Print a faithful copy of the data below, word for word, with the pictures left out.
○ ○ ○ ○
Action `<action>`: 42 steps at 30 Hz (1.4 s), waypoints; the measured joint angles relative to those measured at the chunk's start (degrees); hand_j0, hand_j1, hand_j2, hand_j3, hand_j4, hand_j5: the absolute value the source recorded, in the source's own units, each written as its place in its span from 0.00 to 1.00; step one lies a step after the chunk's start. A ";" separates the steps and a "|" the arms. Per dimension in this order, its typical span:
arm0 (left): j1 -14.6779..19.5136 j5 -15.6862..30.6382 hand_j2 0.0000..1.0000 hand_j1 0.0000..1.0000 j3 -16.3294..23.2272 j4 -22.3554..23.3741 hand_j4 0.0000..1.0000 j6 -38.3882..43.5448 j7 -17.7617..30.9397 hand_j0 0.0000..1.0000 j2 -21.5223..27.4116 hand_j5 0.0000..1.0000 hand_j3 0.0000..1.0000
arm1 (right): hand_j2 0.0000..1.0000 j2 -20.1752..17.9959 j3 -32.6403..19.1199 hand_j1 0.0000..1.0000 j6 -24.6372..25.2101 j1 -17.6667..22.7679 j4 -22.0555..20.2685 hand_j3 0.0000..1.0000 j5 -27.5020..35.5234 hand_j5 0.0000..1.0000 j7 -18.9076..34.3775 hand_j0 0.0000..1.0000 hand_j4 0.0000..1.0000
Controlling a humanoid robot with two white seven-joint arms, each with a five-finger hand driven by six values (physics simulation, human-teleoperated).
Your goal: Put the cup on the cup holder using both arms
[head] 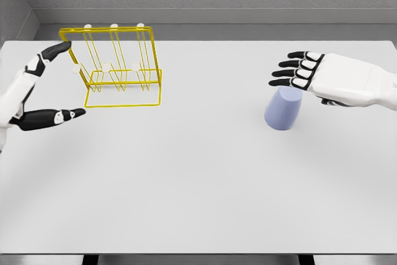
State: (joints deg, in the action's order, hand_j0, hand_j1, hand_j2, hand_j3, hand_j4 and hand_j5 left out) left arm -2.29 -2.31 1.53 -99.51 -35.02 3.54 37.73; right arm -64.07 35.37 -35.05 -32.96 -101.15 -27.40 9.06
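Observation:
A pale blue cup (283,110) stands upside down on the white table, right of the middle. My right hand (298,70) hovers just behind and above it, fingers stretched out to the left, holding nothing. The yellow wire cup holder (118,69) with white-tipped pegs stands at the back left. My left hand (53,82) is spread wide beside the rack's left side, its upper fingers at the top-left corner and its thumb low near the base. It holds nothing.
The white table (198,184) stretches wide between the rack and the cup and toward its front edge. A grey wall runs behind the table's back edge.

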 measured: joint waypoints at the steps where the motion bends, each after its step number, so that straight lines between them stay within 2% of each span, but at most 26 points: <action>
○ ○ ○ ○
- _Answer space_
Action `<action>`: 42 steps at 30 Hz (1.4 s), waypoints; the measured joint angles relative to those measured at the chunk's start (degrees); hand_j0, hand_j1, hand_j2, hand_j3, hand_j4, hand_j5: the absolute value the source recorded, in the source's own units, each written as its place in its span from 0.00 to 1.00; step one lies a step after the chunk's start. A ";" separates the steps and a "|" the arms. Per dimension in this order, its typical span:
arm0 (left): j1 -14.6779..19.5136 j5 -15.6862..30.6382 hand_j2 0.0000..1.0000 hand_j1 0.0000..1.0000 j3 -16.3294..23.2272 j4 -22.3554..23.3741 hand_j4 0.0000..1.0000 j6 -38.3882..43.5448 j7 -17.7617..30.9397 hand_j0 0.0000..1.0000 j2 -21.5223..27.4116 hand_j5 0.0000..1.0000 hand_j3 0.0000..1.0000
arm1 (right): hand_j2 0.0000..1.0000 j2 -20.1752..17.9959 j3 -32.6403..19.1199 hand_j1 0.0000..1.0000 j6 -24.6372..25.2101 j1 -17.6667..22.7679 j4 -22.0555..20.2685 hand_j3 0.0000..1.0000 j5 -27.5020..35.5234 hand_j5 0.0000..1.0000 j7 -18.9076..34.3775 hand_j0 0.0000..1.0000 hand_j4 0.0000..1.0000
Controlling a humanoid robot with two white seven-joint arms, each with a five-finger hand driven by six values (physics simulation, human-teleoperated).
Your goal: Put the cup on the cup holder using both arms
[head] 
State: (joints deg, in the action's order, hand_j0, hand_j1, hand_j2, hand_j3, hand_j4 and hand_j5 left out) left arm -2.29 -2.31 1.53 -99.51 -35.02 3.54 37.73; right arm -64.07 35.37 -35.05 -32.96 -101.15 -27.40 9.06
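Observation:
A pale blue cup (283,110) stands upside down on the white table, right of the middle. My right hand (298,70) hovers just behind and above it, fingers stretched out to the left, holding nothing. The yellow wire cup holder (118,69) with white-tipped pegs stands at the back left. My left hand (53,82) is spread wide beside the rack's left side, its upper fingers at the top-left corner and its thumb low near the base. It holds nothing.
The white table (198,184) stretches wide between the rack and the cup and toward its front edge. A grey wall runs behind the table's back edge.
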
 measured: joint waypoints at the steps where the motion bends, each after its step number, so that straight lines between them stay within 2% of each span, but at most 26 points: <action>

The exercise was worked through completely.